*Your goal*:
Set out exactly every line of the entries below, starting at the line that holds "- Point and" and stopping after the line that holds "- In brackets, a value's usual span".

[Stored dataset items]
++++++++

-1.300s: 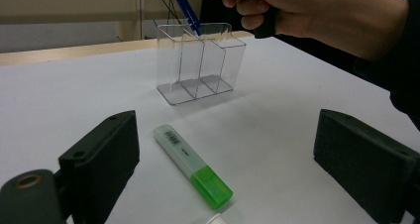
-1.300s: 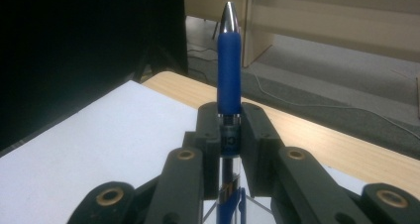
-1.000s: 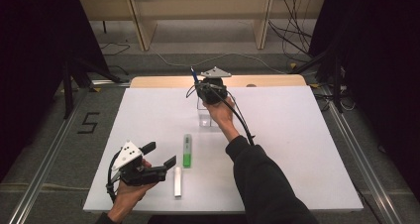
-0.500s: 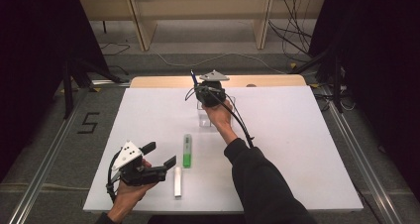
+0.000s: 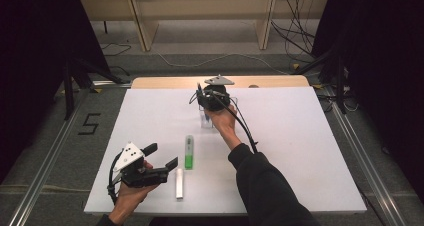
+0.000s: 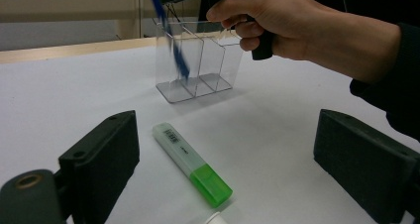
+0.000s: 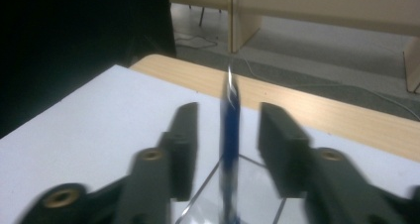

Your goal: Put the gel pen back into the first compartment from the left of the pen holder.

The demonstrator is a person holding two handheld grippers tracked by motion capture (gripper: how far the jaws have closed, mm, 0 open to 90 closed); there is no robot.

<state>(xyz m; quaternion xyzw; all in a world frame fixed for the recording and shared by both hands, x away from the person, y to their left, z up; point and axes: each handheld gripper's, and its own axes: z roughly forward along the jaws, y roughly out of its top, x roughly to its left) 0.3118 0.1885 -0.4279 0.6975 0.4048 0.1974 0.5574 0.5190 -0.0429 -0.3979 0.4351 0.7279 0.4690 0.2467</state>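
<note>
We see a slim blue pen [image 7: 230, 135] with a silvery top, blurred, standing between the spread jaws of our right gripper [image 7: 227, 135], which have just been opening; neither pad presses it. The left gripper view shows what the right gripper view blurs: the pen [image 6: 171, 43] leans in the end compartment of a clear three-compartment holder [image 6: 200, 60]. Our left gripper [image 5: 160, 156] rests wide open beside a green highlighter [image 5: 189, 152] and a white marker [image 5: 179, 183].

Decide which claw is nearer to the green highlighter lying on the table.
Left. The left claw sits open just beside the green highlighter, while the right claw hangs farther back over the clear organiser, around a blue pen.
</note>
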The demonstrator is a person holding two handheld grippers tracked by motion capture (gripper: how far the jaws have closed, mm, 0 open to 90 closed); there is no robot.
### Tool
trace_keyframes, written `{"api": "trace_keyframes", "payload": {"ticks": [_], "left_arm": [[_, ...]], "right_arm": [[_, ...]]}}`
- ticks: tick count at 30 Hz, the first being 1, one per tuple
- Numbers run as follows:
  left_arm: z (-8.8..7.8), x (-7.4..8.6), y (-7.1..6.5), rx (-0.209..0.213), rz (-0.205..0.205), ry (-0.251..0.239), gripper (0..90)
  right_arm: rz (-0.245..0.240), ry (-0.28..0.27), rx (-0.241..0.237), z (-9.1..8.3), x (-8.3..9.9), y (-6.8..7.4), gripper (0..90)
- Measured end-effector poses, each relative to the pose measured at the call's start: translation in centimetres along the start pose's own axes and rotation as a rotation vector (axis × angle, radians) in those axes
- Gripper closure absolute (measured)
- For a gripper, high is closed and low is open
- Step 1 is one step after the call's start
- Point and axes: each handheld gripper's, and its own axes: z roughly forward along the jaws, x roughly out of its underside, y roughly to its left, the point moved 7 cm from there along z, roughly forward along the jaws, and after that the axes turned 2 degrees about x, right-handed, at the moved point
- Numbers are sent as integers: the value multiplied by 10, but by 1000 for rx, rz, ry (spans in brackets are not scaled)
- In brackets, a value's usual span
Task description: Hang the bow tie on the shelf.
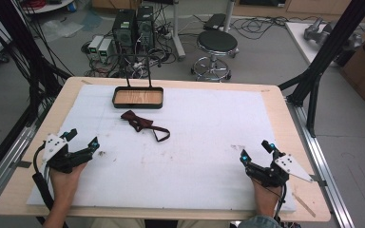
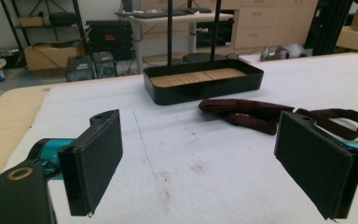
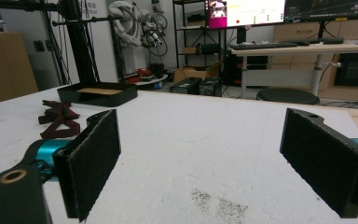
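High view showed the left gripper (image 1: 82,139) and the right gripper (image 1: 256,151) resting near the front corners of the white mat (image 1: 199,142). Both had their jaws wide apart and held nothing. A dark red bow tie (image 1: 142,122) lay flat on the mat, just in front of the black tray (image 1: 138,97). My guess was the bow tie should go in the tray. A good way would be to pinch its thick middle knot, not the thin loose strap.
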Motion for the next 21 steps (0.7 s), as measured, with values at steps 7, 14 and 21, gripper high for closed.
{"api": "trace_keyframes", "payload": {"ticks": [7, 14, 21], "left_arm": [[0, 0, 2, -6, -16, -3, 156], [-1, 0, 1, 4, -20, -4, 156], [0, 1, 0, 9, -14, -3, 161]], "right_arm": [[5, 8, -6, 1, 1, 1, 113], [0, 11, -6, 1, 1, 0, 113], [8, 12, -5, 1, 1, 0, 113]]}}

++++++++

*Solution to this problem*:
- Point and axes: each handheld gripper's, and its own axes: z roughly forward along the jaws, x roughly out of its underside, y roughly to its left, the point moved 7 cm from there along z, roughly forward along the jaws, and after that the axes turned 2 degrees about x, right-handed, at the moved point
- Numbers are sent as integers: the value multiplied by 10, but by 1000 for rx, rz, ry (spans in brackets are not scaled)
- In brackets, a value's usual span

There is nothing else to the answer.